Bringing those figures into significantly closer alignment will not be easy. More needs to be known about the relative effectiveness of the many access-widening measures currently employed, and there is also an onus on schools to encourage more of their pupils to “give Cambridge a go”. For the 2022 admissions cycle, only 66.8 per cent of Emmanuel applicants came from maintained schools, rising to 72.2 per cent for the university as a whole; colleges can only admit students who apply.

But neither this nor further modest adjustments to colleges’ admissions procedures will be enough. To approach 90 per cent maintained-sector admissions, we would need to adopt fundamental changes, such as not requiring applicants to provide the names of their schools and for headteachers’ reports to be anonymous until the selection process has been completed.

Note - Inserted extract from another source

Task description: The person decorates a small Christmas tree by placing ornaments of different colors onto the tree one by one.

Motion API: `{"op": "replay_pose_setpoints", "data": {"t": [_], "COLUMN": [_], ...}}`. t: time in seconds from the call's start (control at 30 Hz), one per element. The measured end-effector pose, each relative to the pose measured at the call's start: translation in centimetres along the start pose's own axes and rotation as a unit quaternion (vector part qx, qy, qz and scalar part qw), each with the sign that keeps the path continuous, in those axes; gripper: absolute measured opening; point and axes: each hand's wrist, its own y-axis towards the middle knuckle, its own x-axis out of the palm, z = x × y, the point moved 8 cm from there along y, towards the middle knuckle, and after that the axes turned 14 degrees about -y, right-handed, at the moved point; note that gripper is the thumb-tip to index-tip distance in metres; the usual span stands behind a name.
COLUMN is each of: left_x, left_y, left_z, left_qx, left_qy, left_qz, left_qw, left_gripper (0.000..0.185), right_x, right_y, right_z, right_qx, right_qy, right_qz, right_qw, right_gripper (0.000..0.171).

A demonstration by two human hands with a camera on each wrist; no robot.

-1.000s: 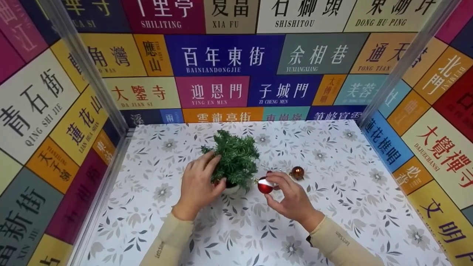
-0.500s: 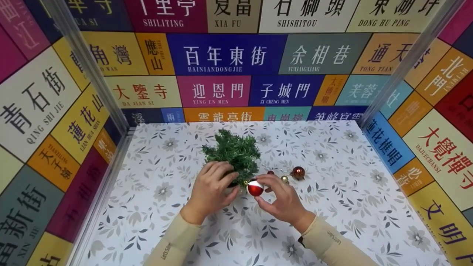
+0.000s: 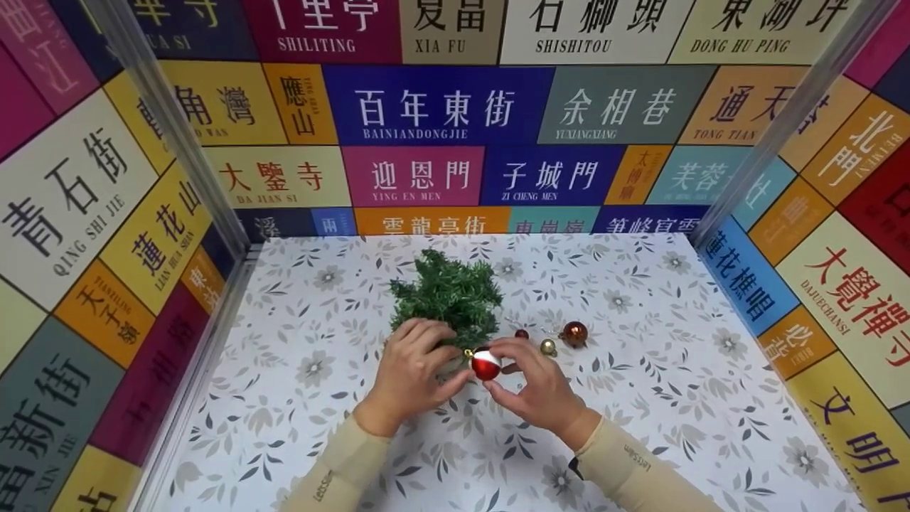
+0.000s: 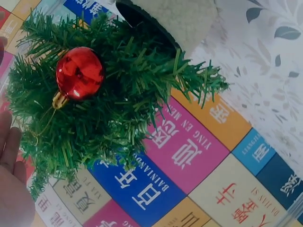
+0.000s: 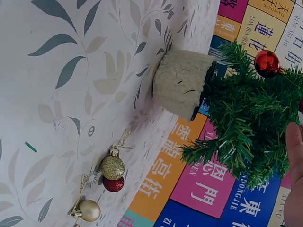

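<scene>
My right hand point(image 3: 534, 384) pinches a red and white bauble point(image 3: 486, 365) between thumb and fingers. Close to its gold cap is my left hand point(image 3: 414, 370), fingers bent loosely and thumb apart from them; whether it touches the loop I cannot tell. Just behind both hands stands a small artificial Christmas tree point(image 3: 446, 295). Its pale fuzzy pot point(image 5: 183, 82) shows in the right wrist view. In the left wrist view, a shiny red bauble point(image 4: 79, 73) with a gold cap and thread lies against the branches.
Right of the tree lie a shiny brown bauble point(image 3: 574, 333), a small gold bauble point(image 3: 547, 347) and a small dark red bauble point(image 3: 521, 334). A glittery gold bauble point(image 5: 112, 166) shows in the right wrist view. Panels with printed lettering enclose the flower-patterned table point(image 3: 284, 427).
My right hand has carried the red and white bauble left, toward the left hand. The left hand has come away from the tree's left side, moving right and nearer to me.
</scene>
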Motion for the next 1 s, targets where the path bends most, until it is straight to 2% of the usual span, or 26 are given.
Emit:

Perhaps we would even need affirmative action, with the incremental introduction of quotas for maintained-sector applicants. But could such radical changes be experimentally adopted by one or two pioneering colleges? Probably not without legal challenge.

Meanwhile, the standardisation of Cambridge admissions has gone into reverse. A big reason is grade inflation in A levels, which has made them less useful for differentiating among applicants. This led in 2001 to the introduction of incrementally elaborated general and subject-specific tests for applicants to some Cambridge Colleges and for some subjects, taken either at local test centres or at interview.

As correctly identified by Simon Ravenscroft, undergraduate admissions tutor at Magdalene College, in his recent article for Times Higher Education, this regrettable fragmentation of policies (which can also vary year to year) risks rendering Cambridge admissions, once again, a dense jungle that applicants from independent schools are likely to be better equipped to penetrate.

Half a century of progress is under threat. Cambridge admissions tutors may no longer ask working-class applicants what their fathers do, but colleges’ admissions engines are still not well fitted for them.

Alan Baker is a fellow and former senior tutor of Emmanuel College, Cambridge. This article is based on a paper given at a symposium on “Overcoming class barriers in Cambridge” at Homerton College in June 2023. It is available on request from Emmanuel’s archivist (catalogue reference COL.9.3.BAKER).